The citizens committee was formed late last year to sort out legal questions surrounding the implementation of ward council representation here a measure voters approved last November.
The measure divided the city into six "zones" or wards, but population in the zones varied by as much as 58 percent.
City Attorney Warren Wells said that the most recent U.S. Supreme Court rulings require that the zones be as nearly equal in population as possible so that each council member represents about the same number of people.
The city last month hired the Southeast Missouri Regional Planning and Economic Development Commission in Perryville to compile census data and redraw the zone boundaries.
"They have sent me a copy of two different maps they've prepared, and they're preparing additional copies," Wells said Thursday. "We're expecting those any day.
"As soon as we get those, we're going to send them out to committee members and set up a meeting."
One of the 22 members of the committee, Ken Richardson, also has drawn up his own proposal for the zone boundaries.
Richardson said Saturday he used the same census information and mapping techniques as the regional planning commission.
He said an official with the commission told him the maximum population variation on the plan is about 4 percent. "Mine is less than 1 percent," Richardson said.
According to the way he's drawn the maps, Zones 1, 2, and 6 each have 5,786 people; Zone 3 has 5,780; and Zones 4 and 5 each have 5,748.
Richardson said the upcoming meeting should be an important one because time's running short to prepare a new measure for voters.
"I expect this to be the nitty gritty meeting coming up, especially since it's going down to the wire on our time constraints," he said. "I think there probably will be a push to take one plan over the other as opposed to a hybridization of the two because of the time constraints."
Richardson said he's confident the committee will be able to come up with an adequate measure to resubmit to the voters.

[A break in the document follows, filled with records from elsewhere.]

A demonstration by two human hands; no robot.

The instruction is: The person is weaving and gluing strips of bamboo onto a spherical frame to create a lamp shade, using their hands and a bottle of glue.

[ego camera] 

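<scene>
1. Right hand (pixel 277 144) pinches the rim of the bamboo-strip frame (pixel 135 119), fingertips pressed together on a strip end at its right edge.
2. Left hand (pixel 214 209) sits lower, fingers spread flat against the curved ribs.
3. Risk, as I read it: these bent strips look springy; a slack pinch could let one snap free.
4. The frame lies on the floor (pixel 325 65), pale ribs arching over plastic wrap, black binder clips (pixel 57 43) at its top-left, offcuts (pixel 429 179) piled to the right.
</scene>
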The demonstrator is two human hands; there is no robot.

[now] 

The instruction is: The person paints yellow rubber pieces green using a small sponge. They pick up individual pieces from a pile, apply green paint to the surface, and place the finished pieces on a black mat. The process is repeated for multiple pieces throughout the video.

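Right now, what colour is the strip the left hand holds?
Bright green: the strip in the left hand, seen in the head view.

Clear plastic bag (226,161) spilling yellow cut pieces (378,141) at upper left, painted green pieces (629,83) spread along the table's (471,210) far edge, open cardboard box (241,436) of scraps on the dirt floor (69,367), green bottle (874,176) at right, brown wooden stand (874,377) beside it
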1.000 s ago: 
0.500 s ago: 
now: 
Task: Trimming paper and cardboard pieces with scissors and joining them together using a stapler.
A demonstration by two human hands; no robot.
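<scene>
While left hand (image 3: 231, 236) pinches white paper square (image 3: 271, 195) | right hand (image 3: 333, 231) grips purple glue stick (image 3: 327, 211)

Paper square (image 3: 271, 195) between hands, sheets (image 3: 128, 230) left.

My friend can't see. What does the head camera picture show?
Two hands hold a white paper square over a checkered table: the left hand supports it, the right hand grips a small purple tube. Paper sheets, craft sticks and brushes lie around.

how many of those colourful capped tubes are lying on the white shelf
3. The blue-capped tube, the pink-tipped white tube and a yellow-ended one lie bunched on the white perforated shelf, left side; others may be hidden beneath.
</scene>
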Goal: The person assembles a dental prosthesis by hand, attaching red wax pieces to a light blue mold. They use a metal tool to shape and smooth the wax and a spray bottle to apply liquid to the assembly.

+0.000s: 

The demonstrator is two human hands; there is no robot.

"I think as long as there's nothing outrageous it will pass," he said. "The only stumbling block, if there is going to be one, is people might not understand why incumbents can't be drawn out of the ordinance."
State law prohibits council members' terms from being ended prematurely by the adoption of the ward system. That means at least three of the current council members must remain in office until 1996.
In both Richardson's plan and that of the regional planning commission, boundary lines were drawn so that those three council members Melvin Gateley, Melvin Kasten and Al Spradling III all live in separate wards.
After the 1994 election, when three council members will be elected from wards, Gateley, Kasten and Spradling will become representatives of the wards where they live.
Richardson's plan would, however, prevent Doug Richards, whose terms expires next year, from seeking re-election.
"He'll live in Melvin Gateley's ward, so he won't be able to run again until 1996," Richardson said.
Richardson's and the commission's plans both attempted to keep the present voting ward boundaries as much intact as possible, but there will be some variance.
"The U.S. Supreme Court has ruled that you cannot simply draw ward boundaries for any political expediency," Richardson said. "The idea that you draw it very close has been thrown out by the courts.
"There's no such thing as being within a small enough variation if you had a better plan to go with."
That means that census data had to be used to draw the boundary lines by population, and the U.S. Bureau of the Census failed to compile their figures on strict voting wards guidelines.
Richardson said the census "jumped around quite a bit," particularly on the north end of town around Lexington Avenue, where the census was "really sloppy."
The most pressing need now, he said, is to get a legal ward election plan before the voters.
"There's definitely an interest to redo it, now it's up to us to determine what are really fair zones," Richardson said.